I guess we all have triggers that bring us back to some parts of our past that hurt. Still. Sometimes decades after. For me, it usually has to do with my relationships. The people who let me down, the people with whom I grew apart. Now and then, the hurt comes back right in my face and my heart swells and hurts and I can not breathe anymore. I wish I could leave it in the past, sometimes I think I did but then… nope.
And today was one of those days where stories of the past came back to haunt me. How I was abandonned. How I was told I was such the worst friend ever and will finish all alone. Things like this. I have changed since but sometimes I wonder… did I really ..?
I love Sundays.
I usually wake up before everyone, except Kalyani (we seem to have an internal clock in sync… weird !) so I go in the Studio for quiet creative time. Today, I finished a Nixie I really really like, she does not have a name yet but she symbolizes the Element of Air for my Oracle Deck in the Making (titled Soul Deck for now). I like the peace happening on my weekend mornings in the Studio that does not seem to exist on week days, even if I go early. Wondering how come is that. Funny how paintings have a mind of their own, no matter how you try to pull it into a specific direction, if it is not the one intended by (whatever you want to call… I say The Universe, The Divine, but you might say Greater Spirit or even God…) The Universe, then it does not matter what I truly want.
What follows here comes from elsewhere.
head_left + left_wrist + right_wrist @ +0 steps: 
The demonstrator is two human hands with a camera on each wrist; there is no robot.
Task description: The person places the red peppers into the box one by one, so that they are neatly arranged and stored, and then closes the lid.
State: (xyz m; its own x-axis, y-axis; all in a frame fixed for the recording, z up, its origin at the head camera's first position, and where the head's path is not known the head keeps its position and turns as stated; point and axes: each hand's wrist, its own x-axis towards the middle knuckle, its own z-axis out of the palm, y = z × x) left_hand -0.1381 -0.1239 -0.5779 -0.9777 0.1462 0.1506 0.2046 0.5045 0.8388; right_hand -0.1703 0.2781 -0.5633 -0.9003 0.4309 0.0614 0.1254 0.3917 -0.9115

The only thing I don’t like about Sundays is that it means back to work for my husband the day after and it makes it hard on my Soul to be apart from him.
This morning was the usual calls with the family in France, bits of errands… I helped Antho finish my bath caddy but we now have to way for the varnish to dry as it needs like six different coats (!). Excited for my bath next week 😉 We needed a shelf for our garage but Costco did not have the one like we already have so we came home with fruits instead (ahah).
Girls played with friends outside for a few hours, so good not to have to wait for Summer for that, can not believe we had our first barbecue of the year today ! I hope we won’t jinx the beautiful sunny days because gosh, we need vitamin D !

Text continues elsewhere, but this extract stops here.